Let’s answer some common questions:

  • What type of vermicelli is best for this recipe? Thin vermicelli is ideal. It cooks quickly and has a delicate texture.
  • Can I make this recipe ahead of time? Yes, you can! It actually tastes even better the next day after the flavors have had a chance to meld.
  • How do I adjust the sweetness level? Start with less sugar and condensed milk, and then add more to taste.

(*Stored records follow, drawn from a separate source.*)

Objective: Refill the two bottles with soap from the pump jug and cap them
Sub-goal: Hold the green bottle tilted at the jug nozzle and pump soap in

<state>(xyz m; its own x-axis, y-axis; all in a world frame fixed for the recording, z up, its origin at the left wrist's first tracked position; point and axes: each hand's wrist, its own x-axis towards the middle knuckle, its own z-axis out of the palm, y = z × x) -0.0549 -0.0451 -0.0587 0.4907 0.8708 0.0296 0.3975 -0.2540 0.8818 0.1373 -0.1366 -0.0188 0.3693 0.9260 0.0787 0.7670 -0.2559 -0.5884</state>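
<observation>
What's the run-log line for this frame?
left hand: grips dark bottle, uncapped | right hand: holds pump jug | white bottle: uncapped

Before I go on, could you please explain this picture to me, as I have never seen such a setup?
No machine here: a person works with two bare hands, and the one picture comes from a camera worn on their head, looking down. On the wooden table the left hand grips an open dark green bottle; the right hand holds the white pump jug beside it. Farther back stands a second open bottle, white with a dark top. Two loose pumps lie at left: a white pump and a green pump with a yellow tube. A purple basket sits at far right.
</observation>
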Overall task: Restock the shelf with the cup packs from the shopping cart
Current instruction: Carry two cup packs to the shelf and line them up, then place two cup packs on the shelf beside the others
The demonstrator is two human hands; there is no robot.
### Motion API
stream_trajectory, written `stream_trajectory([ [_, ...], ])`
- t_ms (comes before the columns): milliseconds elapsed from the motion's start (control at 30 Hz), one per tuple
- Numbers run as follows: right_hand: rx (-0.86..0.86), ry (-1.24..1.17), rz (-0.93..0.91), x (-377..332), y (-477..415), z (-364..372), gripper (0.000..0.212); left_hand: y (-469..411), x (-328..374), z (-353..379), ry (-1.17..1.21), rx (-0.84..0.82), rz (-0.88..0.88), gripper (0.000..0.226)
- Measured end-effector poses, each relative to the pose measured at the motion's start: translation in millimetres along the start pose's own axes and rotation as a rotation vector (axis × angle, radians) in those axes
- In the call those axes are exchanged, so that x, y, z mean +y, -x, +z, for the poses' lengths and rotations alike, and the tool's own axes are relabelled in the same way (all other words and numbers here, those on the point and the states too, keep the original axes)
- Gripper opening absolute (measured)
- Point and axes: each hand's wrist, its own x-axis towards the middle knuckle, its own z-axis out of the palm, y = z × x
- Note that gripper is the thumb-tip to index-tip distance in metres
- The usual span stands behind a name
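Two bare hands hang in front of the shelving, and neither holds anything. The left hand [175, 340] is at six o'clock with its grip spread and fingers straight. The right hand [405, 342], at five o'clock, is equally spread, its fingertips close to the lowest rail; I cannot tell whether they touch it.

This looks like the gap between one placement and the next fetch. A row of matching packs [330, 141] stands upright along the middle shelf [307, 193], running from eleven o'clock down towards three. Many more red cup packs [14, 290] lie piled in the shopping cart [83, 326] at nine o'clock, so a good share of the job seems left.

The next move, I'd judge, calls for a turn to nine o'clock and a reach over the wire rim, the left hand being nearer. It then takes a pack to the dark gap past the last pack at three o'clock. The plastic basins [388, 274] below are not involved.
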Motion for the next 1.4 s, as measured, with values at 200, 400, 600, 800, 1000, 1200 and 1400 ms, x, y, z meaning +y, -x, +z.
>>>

  • What is Chironji and can I substitute it? Chironji (or melon seeds) adds a unique flavor and texture. If you can’t find it, you can substitute it with more almonds or cashews.
  • How can I achieve a richer saffron flavor? Soak the saffron in warm milk for at least 30 minutes before adding it to the recipe. You can also lightly toast the saffron strands before soaking.

Enjoy making this delicious Rose & Cardamom Vermicelli! I hope it brings a little sweetness to your day. Let me know in the comments if you try it and how it turns out!